New Zealand filmmaker Gaylene Preston will discuss her year-long project (My Year with Helen) about former NZ Prime Minister and UN Secretary-General candidate Helen Clarke; and Tusi Tamasese, director of One Thousand Ropes and of the first-ever Samoan feature (The Orator, 2011), will talk about his approach to storytelling with the Sydney Morning Herald’s Garry Maddox.
FREE Talking Movies in the Treasury Room
The Australian filmmakers of Australia Day and Ali’s Wedding discuss the realities of multiculturalism in Australian cinema in ‘Diversity on Australian Screens’
Australian filmmakers behind That’s Not Me and OtherLife will provide an insiders’ guide to low budget filmmaking in ‘No Budget?
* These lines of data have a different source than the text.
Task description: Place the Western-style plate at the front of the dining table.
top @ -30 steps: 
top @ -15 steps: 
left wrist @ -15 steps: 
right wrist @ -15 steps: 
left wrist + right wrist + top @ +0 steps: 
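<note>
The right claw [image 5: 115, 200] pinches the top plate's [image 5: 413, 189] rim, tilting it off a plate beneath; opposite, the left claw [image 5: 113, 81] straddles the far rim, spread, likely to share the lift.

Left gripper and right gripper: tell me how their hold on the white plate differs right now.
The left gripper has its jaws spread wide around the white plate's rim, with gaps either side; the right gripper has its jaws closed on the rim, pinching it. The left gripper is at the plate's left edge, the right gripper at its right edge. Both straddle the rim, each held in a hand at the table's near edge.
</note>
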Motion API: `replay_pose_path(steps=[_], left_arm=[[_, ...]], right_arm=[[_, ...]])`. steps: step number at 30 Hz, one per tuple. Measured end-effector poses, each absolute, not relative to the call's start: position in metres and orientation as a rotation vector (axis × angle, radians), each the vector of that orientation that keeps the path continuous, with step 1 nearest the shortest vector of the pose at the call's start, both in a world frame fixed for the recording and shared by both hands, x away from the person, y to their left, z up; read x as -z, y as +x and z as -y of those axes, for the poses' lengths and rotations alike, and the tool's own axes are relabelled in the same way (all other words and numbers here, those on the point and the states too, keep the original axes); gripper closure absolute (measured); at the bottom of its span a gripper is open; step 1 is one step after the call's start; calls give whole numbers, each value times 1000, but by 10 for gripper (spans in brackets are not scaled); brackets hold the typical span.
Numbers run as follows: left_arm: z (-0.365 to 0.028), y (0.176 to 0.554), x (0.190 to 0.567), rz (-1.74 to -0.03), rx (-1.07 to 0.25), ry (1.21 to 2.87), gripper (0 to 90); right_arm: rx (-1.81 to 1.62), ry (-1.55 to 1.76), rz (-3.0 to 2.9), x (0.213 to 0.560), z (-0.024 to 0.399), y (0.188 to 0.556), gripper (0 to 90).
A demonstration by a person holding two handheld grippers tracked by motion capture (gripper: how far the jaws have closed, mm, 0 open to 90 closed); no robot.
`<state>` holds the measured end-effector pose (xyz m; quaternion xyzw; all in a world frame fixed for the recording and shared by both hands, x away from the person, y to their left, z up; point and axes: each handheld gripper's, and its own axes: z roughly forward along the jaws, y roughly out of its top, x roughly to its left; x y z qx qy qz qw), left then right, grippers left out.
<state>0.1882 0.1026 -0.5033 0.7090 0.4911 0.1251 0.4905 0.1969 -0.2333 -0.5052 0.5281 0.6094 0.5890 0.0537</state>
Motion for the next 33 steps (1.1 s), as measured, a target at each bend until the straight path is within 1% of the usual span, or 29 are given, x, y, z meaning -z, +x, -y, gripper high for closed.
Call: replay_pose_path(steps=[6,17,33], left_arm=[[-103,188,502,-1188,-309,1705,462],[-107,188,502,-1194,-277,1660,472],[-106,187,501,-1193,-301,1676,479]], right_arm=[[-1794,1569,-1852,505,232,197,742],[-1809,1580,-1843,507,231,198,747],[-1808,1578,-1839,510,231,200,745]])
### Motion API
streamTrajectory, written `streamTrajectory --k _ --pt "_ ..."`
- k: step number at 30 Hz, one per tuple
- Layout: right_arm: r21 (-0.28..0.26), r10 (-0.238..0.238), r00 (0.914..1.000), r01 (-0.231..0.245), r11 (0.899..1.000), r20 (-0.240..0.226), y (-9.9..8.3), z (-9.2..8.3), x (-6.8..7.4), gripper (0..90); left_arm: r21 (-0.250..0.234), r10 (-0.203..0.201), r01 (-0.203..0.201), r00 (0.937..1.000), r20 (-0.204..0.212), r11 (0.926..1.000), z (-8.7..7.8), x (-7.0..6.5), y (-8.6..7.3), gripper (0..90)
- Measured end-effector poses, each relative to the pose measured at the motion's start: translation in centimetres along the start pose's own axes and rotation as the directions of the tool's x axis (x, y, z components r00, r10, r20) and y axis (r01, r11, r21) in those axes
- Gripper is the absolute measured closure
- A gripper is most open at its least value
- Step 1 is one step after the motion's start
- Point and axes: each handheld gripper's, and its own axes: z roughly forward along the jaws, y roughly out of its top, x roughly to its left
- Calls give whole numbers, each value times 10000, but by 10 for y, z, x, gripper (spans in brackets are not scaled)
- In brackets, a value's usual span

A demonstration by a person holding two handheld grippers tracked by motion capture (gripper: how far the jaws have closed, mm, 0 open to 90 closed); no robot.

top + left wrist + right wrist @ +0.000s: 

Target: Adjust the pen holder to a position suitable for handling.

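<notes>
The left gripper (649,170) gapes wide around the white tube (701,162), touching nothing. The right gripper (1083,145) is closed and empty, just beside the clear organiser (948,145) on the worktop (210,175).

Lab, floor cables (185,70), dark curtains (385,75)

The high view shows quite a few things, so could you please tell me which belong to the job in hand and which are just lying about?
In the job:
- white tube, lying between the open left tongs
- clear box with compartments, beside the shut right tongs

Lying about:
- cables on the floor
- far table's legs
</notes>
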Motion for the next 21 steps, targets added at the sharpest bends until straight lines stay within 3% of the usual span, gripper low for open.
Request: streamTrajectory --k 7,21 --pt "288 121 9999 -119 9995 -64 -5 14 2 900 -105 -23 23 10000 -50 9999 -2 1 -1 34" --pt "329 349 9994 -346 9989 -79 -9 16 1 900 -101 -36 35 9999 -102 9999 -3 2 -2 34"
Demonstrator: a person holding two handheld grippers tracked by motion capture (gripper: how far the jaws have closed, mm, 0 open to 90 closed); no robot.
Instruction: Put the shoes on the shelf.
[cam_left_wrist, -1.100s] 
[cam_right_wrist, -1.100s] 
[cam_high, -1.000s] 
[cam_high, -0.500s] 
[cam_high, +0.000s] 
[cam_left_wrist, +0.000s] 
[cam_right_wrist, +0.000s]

No Worries’.
Author of new book Miller and Max: George Miller and the Making of a Film Legend, Luke Buckmaster will tell everything there is to know about: ‘Things You Never Knew About Mad Max’.
Punk phenomena in Australia gets a revival in ‘Smash It Up: A Queen’s Birthday Conversation’ after Derek Jarman’s iconoclastic genre-buster Jubilee.
And Sydney Film Festival Animation programmer Malcolm Turner has ‘An Animated Conversation’ with an icon: Ann Marie Fleming, the world-renowned animator of Window Horses.
FREE PARTIES AT THE HUB
To celebrate the Australian premiere of Kate Hickey’s Roller Dreams documentary about California’s skate-dance scene, the Festival will bring the Venice Beach vibes to The Hub with the Roller Boogie Party featuring Alex Dimitriades (aka the Boogie Monster) and Soul-of-Sydney DJ Phil Toke, complete with skate-dancers (Sunday 11 June 9:00pm).
A crash and burn punk party featuring Australian band Nancy Vandal alongside former roadie for The Damned, DJ Richard Kuipers, will mark the Queen’s birthday (Monday 12 June 9:00pm), following the screening of Derek Jarman’s 1978 cult classic Jubilee.
And Australian indie-icons The Go-Betweens will be venerated in a party that celebrates their indelible music, with DJs covering everything from enduring early singles to the band’s final ARIA-winning album Oceans Apart (Thursday 15 June 9:00pm).